# How Does Religious Value Similarity Shape Mother-Adult Child Relations Over Time in Later-Life Families

**Authors:** Ranran He, J Jill Suitor, Destiny Ogle, Robert Frase, Megan Gilligan, Di Wang

PMC · DOI: 10.1093/geroni/igaf122.954 · Innovation in Aging · 2025-12-31

## TL;DR

This study explores how religious value similarity affects mother-adult child relationships over time in later-life families.

## Contribution

The study reveals how perceived religious similarity influences family closeness and tension across a decade.

## Key findings

- Perceived religious similarity with mothers remained stable over time in later-life families.
- Religious similarity positively affected closeness with mothers at both study waves.
- At the later wave, religious similarity was negatively linked to tension, especially for daughters.

## Abstract

Fueled by increasing political polarization and broader trends toward secularization, generational value discrepancies in religious beliefs expanded in the United States over the past decade. Despite these general trends, it remains unclear whether parents and adult children within the same families changed their perceptions regarding the extent to which they shared religious values. Further, it is not known whether similarity of religious values played the same role in the quality of parent-adult child relations in later-life families across this period. To address these questions, we used data collected from 291 adult children from Time 2 (2008–2011) and Time 3 (2020–2021) of the Within-Family Differences Study to examine (1) patterns of stability and changes in midlife adult children’s perceptions of religious similarity to their older mothers, and (2) changes in the effects of perceived religious similarity on mother-child closeness and tension.
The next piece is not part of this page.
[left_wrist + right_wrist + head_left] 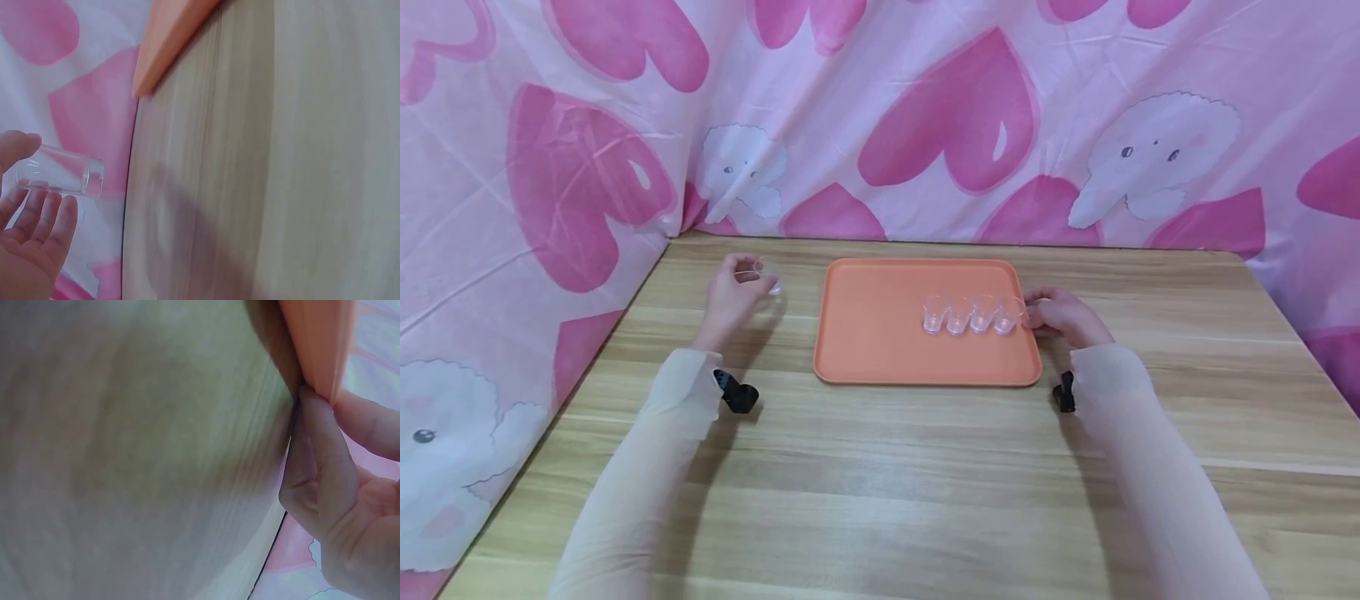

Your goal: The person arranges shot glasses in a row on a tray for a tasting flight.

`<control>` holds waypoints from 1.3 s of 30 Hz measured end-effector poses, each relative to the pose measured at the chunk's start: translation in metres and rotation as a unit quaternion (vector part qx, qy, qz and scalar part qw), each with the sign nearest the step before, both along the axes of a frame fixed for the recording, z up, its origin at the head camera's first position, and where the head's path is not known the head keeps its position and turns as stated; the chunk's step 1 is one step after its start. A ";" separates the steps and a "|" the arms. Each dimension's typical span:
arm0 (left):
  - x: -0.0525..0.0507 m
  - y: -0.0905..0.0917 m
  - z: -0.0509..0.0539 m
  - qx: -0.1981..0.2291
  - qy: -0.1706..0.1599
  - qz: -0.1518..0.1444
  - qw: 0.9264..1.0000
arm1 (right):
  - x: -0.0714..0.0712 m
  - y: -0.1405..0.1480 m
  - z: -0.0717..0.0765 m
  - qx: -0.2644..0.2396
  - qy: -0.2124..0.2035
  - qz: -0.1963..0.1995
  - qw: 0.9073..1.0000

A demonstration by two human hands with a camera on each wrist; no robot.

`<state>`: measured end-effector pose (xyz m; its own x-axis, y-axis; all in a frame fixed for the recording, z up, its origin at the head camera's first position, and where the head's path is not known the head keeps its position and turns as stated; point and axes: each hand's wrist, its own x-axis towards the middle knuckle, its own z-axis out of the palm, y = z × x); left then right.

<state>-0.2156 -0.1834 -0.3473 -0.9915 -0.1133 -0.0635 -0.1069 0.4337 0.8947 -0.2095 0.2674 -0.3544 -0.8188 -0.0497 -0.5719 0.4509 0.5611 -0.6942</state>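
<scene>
My left hand (pixel 730 296) is raised at the left of the tray and holds a small clear cup (pixel 62 173) between thumb and fingers; in the left wrist view the cup lies sideways. An orange tray (pixel 872 350) rests on the table. Several clear cups (pixel 957 318) stand upright in a row on its right half. At the tray's right edge, my right hand (pixel 1063 317) pinches the rim. The right wrist view shows the thumb and a fingertip on either side of the tray's edge (pixel 322 356).
The wood-grain table (pixel 880 475) extends around the tray on all sides. A pink cloth (pixel 820 117) with hearts and white animal figures hangs behind the table and along its left side. Each sleeve has a black device (pixel 739 393) at the wrist.
</scene>
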 end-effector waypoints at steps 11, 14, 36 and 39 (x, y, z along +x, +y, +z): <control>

Our findings suggest that adult children’s perceptions of religious similarity with their mothers remained relatively stable over time in later-life families. Perceived religious value similarity with mothers had a positive effect on closeness with mothers at both waves. Although similarity in religious values had no discernible effects on mother-child tension at T2, a strong negative association was found at T3. There were no differences in the associations by child’s gender for either closeness or tension at T2, or for closeness at T3; however, at T3, religious similarity was negatively associated with tension for daughters, but not sons.